▶ _Problem requirements_
Look through the data below. Pick out the lines holding the string "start".

▶ _Data section_
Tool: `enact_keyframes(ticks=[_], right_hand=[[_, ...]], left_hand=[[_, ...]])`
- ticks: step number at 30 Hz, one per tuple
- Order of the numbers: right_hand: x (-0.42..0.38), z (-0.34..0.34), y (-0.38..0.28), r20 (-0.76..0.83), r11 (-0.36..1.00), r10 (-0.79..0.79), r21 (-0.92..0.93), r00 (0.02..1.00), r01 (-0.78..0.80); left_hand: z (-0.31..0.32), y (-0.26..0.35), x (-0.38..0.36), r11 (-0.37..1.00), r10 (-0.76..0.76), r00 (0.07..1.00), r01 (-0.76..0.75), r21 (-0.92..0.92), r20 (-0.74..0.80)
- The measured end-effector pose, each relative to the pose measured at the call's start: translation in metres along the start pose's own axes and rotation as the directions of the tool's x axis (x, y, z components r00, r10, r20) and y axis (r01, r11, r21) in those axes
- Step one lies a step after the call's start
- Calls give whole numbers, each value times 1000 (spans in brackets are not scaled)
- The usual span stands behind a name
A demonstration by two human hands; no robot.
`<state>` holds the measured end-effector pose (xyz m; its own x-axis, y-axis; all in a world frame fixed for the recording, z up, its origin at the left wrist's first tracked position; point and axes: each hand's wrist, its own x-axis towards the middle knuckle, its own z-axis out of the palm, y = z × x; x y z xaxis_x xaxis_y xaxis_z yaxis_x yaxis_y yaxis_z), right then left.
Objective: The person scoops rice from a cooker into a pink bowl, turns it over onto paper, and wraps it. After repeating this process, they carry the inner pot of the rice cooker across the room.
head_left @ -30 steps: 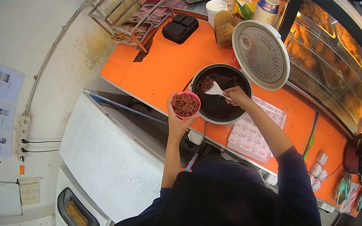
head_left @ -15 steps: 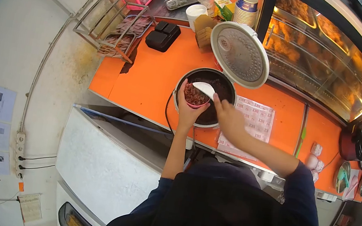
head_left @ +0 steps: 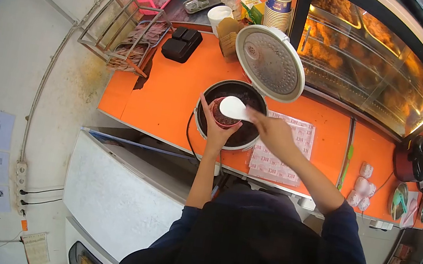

▶ _Expected answer_
- The measured end-effector pose, each relative to the pose measured at the call's start: translation in metres along the start pose's own axes and rotation as the directions of the tool's x axis (x, y, z components r00, r10, r20) and y axis (r01, r11, r21) in those axes
- Step one lies a step after the call's start

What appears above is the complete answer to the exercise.